Goal of the exercise: The part below that opens with the line containing "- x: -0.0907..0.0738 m" and closes with the line containing "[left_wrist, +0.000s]" should be copied exactly, minus any pictures.

# # # # # # #

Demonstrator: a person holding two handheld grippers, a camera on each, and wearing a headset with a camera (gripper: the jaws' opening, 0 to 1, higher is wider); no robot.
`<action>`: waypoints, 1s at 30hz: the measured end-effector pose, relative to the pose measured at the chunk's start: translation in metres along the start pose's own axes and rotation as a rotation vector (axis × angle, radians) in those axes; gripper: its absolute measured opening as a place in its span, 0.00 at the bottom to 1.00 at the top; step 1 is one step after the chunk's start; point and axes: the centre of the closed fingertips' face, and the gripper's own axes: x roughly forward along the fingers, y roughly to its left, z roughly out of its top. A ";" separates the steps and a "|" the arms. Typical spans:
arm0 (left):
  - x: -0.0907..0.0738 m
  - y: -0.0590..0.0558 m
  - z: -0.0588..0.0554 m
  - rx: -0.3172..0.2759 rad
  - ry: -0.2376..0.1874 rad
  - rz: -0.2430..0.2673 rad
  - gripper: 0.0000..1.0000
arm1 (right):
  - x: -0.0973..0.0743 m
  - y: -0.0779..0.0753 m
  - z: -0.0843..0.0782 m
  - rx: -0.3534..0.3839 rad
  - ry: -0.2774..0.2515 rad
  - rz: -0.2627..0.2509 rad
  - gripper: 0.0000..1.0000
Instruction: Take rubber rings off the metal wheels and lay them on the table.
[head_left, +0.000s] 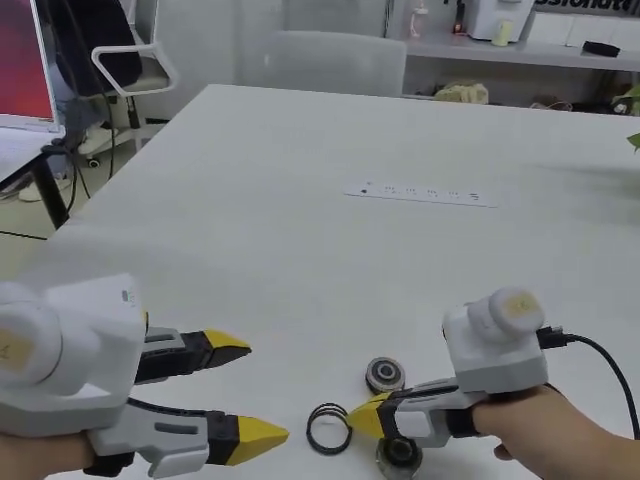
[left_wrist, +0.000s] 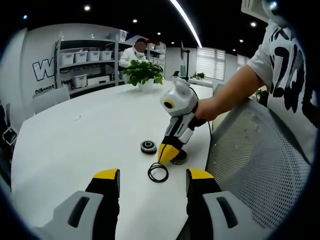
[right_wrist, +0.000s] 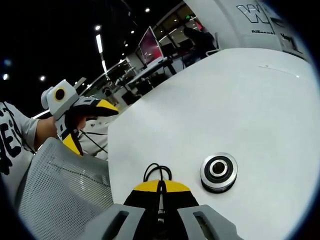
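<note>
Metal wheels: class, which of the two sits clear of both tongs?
The farther wheel, out in the open on the table; the nearer wheel is partly hidden under the right tongs.

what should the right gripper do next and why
Probably open the right hand-held gripper and let go. Its jaws look shut on a rubber ring, whose loop already lies on the table just past the tips, clear of the metal wheel beside it.

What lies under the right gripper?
A metal wheel lies on the table beneath the right gripper. The gripper covers part of its rim, so that part is hidden.
</note>
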 end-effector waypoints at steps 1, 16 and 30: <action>0.000 0.000 0.000 0.001 0.001 0.000 0.51 | 0.000 -0.001 0.000 -0.002 0.000 -0.002 0.00; 0.000 0.003 0.001 -0.008 0.005 0.002 0.50 | -0.003 -0.004 0.008 -0.026 -0.035 -0.027 0.07; 0.010 0.013 0.025 0.015 -0.013 0.002 0.50 | -0.030 -0.008 0.043 -0.052 -0.164 -0.073 0.15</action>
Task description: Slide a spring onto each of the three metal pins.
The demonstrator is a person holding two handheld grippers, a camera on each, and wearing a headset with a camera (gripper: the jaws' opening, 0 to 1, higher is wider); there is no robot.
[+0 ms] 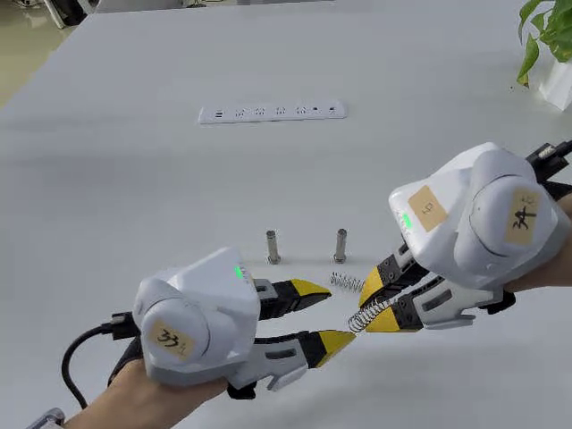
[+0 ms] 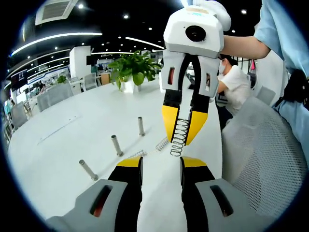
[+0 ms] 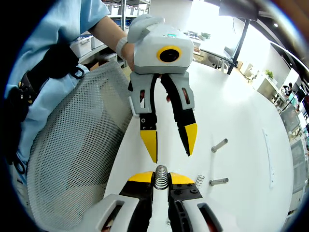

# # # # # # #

Exercise output:
  - x: -0.0907..0.0738 m
  - y: -0.0590..0.0558 m
  - z: -0.0588..0.0554 m
  - rx: -0.3172..0.2759 rad
  - ry: -0.2376..0.1874 rad
  - rz: -0.2430..0.2673 rad
  - gripper: 0.0000..1.0000
arm1 (right):
  - x: -0.0973..0.0743 m
  - y: -0.0779..0.0753 m
  - z: -0.0843..0.0782 m
  - rx: -0.3534..0.3839 rad
  - ry: -0.2774..0.2515 rad
  - rz: -0.2627..0.2509 rad
  - gripper: 0.0000..1.0000
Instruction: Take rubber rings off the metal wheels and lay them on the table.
[head_left, +0.000s] 
[left_wrist, +0.000s] 

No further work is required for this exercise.